Schmid hatte in den letzten Wochen versucht, Thoma abzulösen und den Hamburger Anwalt Otto Gellert als Treuhänder zu installieren. Er war aber gescheitert.

"Veräppelt uns nicht"

In seiner kurzen Rede vor mehreren hundert Aktionären griff Schmid erneut das Mobilcom-Management an: "Liebe Verwaltung, veräppelt uns nicht", sagte er mit Blick auf die Bestimmung des Versammlungsleiters. Da Mobilcom zur Zeit keinen Aufsichtsratschef hat, musste die Hauptversammlung einen Versammlungsleiter wählen. Einige Aktionäre reagierten überrascht, dass der Vorstand Unterhändler Dieter Vogel vorschlug, der im Aufsichtsrat drei Mal bei der Wahl zum Vorsitzenden durchgefallen war. Vogel wurde dennoch zum Versammlungsleiter gewählt.

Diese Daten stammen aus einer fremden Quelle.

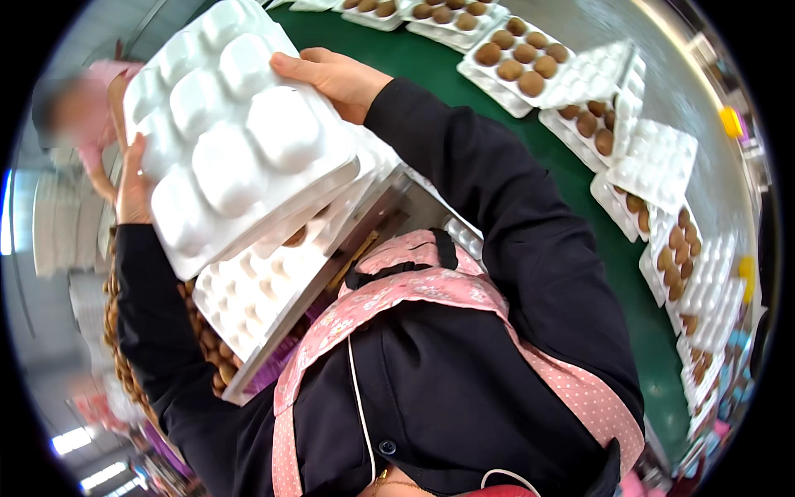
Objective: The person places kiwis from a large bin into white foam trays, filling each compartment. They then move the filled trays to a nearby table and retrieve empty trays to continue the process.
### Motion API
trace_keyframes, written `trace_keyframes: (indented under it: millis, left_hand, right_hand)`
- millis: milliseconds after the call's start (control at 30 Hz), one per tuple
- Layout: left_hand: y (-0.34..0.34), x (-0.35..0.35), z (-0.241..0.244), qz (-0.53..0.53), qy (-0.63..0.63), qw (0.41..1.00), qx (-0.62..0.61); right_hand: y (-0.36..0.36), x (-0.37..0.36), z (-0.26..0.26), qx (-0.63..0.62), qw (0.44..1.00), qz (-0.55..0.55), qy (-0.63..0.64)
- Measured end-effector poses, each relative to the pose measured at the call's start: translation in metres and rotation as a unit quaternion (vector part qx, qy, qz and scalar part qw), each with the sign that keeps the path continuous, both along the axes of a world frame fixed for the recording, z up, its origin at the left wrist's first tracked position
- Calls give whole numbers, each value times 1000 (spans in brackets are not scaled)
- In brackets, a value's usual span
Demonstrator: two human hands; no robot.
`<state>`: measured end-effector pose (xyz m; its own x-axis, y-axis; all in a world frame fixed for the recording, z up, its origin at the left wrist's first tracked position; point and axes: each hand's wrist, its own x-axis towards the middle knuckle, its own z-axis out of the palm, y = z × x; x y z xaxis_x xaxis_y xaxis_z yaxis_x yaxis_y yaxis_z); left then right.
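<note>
Both my hands hold a white moulded plastic fruit tray [227, 158] with large rounded cups, tilted up before me. My left hand [133, 183] grips its left side, fingers partly hidden behind it. At the upper right edge, my right hand [338, 77] has its thumb on top and its fingers at the side. Just beneath lies another white tray [242, 304] with smaller hollows, near a metal ledge [298, 310]. One brown fruit [295, 237], apparently a kiwifruit, shows in the gap under the held tray; the rest there is hidden.
A green conveyor belt [435, 71] curves along the top and right. Kiwifruit-filled trays [525, 59] line its far side, several with lids raised. Loose kiwifruit [214, 348] are heaped at the left. Another person [102, 112] stands at the upper left beside stacked white trays [65, 217].
</note>
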<state>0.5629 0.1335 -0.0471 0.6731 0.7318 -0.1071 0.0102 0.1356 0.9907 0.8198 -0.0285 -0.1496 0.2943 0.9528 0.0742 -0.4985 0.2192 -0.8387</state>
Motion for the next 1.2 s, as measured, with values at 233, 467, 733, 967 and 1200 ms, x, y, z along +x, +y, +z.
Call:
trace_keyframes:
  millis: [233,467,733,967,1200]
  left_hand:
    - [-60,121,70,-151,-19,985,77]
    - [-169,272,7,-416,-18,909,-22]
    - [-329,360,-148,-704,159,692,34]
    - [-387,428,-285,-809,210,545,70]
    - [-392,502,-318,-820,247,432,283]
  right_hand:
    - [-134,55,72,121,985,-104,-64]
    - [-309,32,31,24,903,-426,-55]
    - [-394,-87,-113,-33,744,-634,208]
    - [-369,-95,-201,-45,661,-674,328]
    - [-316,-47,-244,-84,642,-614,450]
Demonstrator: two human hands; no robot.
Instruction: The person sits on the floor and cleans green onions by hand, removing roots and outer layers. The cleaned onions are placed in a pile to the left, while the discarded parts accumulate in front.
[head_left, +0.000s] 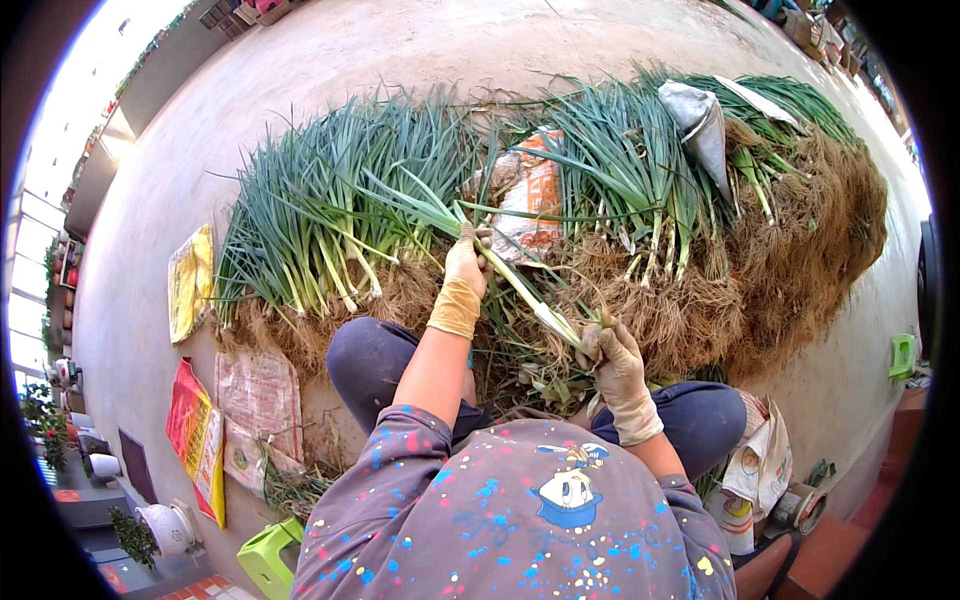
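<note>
A long green onion (517, 285) slants across in front of me, its leaves to the upper left and its pale stem end to the lower right. My left hand (466, 262), in a soiled glove, grips it where the leaves meet the stem. Gloved as well, my right hand (616, 351) is closed around the root end, and its fingers hide part of it. Between my knees lies a heap of stripped leaves and peelings (540, 375). Green onions with roots are piled on the left (337, 217) and the right (652, 225).
A white sack with orange print (531, 195) lies between the piles. Flattened sacks, yellow (191, 281), red and yellow (196, 442) and pale pink (259, 405), lie at left. A green plastic stool (271, 559) stands at lower left. A cloth bag (757, 457) sits by my right knee.
</note>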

Vorstandschef Thorsten Grenz verkündete gleichzeitig den Aktionären das genaue Gegenteil: Das Interesse an den UMTS-Sendeanlagen von MobilCom sei äußerst begrenzt. Wenn sich bis Ende März kein Käufer finde, so müsse MobilCom die Anlagen, die rund eine Milliarde Euro gekostet haben, wieder abbauen. Denn die laufenden Kosten für das UMTS-Netz bezahlt France Télécom nur noch bis zum Jahresende. Die UMTS-Lizenz,die gut acht Milliarden Euro gekostet hat, dürfte ersatzlos an den Staat zurückfallen.